Problem statement:
From the first line below to the last, reproduce the material exactly and leave out the images.
[Provided material — start]
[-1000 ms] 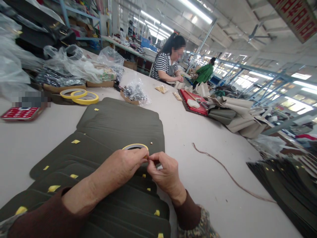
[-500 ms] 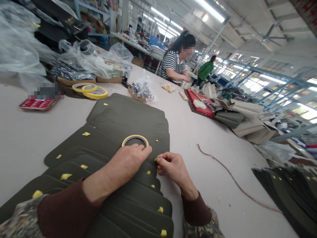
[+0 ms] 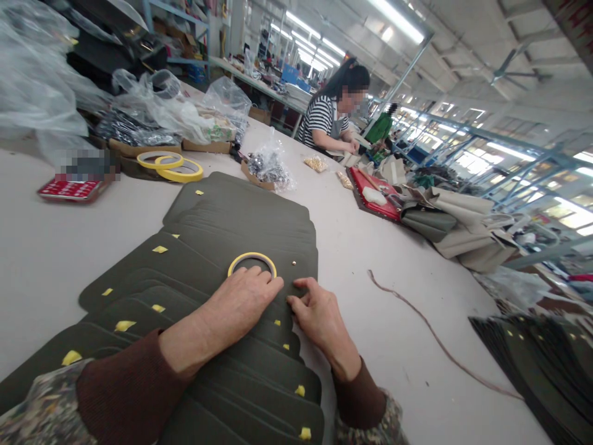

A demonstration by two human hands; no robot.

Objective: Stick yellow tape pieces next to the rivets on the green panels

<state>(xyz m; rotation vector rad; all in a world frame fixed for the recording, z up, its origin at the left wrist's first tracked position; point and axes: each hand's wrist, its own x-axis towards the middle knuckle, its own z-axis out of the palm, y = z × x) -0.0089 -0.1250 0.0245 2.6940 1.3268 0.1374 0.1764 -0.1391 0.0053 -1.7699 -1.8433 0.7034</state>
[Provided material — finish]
Task result:
[-1000 ms] 
[-500 ms] 
[+0 ms] 

A demonstration by two human hands; no robot.

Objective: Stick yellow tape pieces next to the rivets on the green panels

<state>(xyz m; rotation vector rad; all in a world frame fixed for the recording, z up, its origin at the left wrist's first tracked position; point and axes: each hand's wrist, its own x-axis towards the middle knuckle, its own z-axis out of the palm, y = z × x) -0.0089 -0.1250 0.0245 2.6940 1.3268 0.1374 0.1764 -0.1391 0.0053 -1.7699 -1.8433 0.7034</state>

No further output remains.